La chica se sentó en el sofá, sus brazos cayeron sobre sus piernas inertes, la cabeza se mantenía erguida y los ojos miraban con detenimiento la mancha de una mosca aplastada en la pared. Un par de ojeras arruinaban sus ojos verdes y su piel empezaba a tener un tono amarillento. Llevaba tres o cuatro días sin comer, a penas había tocado el vaso con agua que se había servido aquél día y llevaba el mismo tiempo sin salir del cuarto. Detrás de esos ojos no había nada, ni dolor, ni ira, ni sueño, nada; permanecían abiertos, dándole una mirada estúpida, de alguien que siempre está esperando algo. Murmuraba, con cierto dolor, una oración inteligible.
El sofá se hacia cama, y su delgado cuerpo temblaba bajo las sábanas. La verdad era ineludible, dormiría sola esta y todas las noches que vinieran. La casa tan silenciosa de costumbre no dejaba de quejarse, la madera tronaba, las tuberías se acomodaban, el agua goteaba, el viento pasaba por debajo de las ventanas y el tic-tac del reloj parecía sonar más fuerte cada segundo. El vacío estaba ahí, la nada absoluta la invadía, pero ella temblorosa no podía ver que todo estaba ahí, en la nada misma.

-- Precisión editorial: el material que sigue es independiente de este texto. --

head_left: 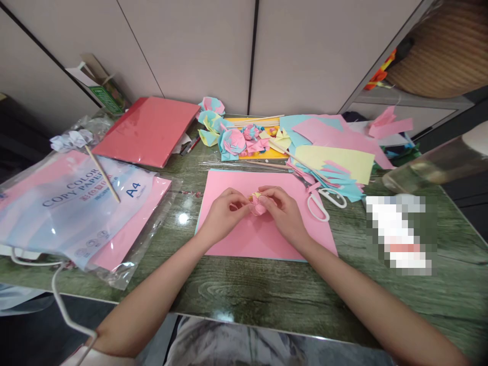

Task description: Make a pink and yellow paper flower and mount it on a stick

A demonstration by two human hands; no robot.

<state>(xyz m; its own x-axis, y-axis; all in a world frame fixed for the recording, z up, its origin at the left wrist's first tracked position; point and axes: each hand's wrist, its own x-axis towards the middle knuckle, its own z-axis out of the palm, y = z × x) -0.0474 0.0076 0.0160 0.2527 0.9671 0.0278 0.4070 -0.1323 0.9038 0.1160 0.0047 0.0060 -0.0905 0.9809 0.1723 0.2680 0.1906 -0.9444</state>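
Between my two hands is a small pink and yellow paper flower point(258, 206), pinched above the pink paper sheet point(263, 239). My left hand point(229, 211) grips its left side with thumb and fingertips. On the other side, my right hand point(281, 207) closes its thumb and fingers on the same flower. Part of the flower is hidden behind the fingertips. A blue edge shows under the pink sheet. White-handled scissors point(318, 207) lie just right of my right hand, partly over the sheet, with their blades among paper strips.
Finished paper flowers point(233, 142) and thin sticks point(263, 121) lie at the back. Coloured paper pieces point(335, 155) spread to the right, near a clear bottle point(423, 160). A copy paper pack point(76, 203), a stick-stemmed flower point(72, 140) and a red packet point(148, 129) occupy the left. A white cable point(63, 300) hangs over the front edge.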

Aterrada se escondía, cerraba desesperadamente los ojos buscando dormir, pero siempre que lo intentaba se hundía más. Finalmente rendido, su cuerpo dejaba de temblar, caía en un sueño profundo que sólo los rayos del sol lograban despertar. Su regreso al mundo era, cada vez, un golpe brutal, un recuerdo terrible del vacío que pensaba que había dejado atrás.
La muchacha no sabía que había iniciado un viaje casi infinito, uno que va del sueño al mundo, del todo a la nada y de la nada al todo. Ignoraba que con el tiempo su mirada volvería a tener cierta vida y que su piel tomaría su color rosado habitual. Yo la oía desde mi cuarto temblar y recordaba que así había estado los primeros seis meses.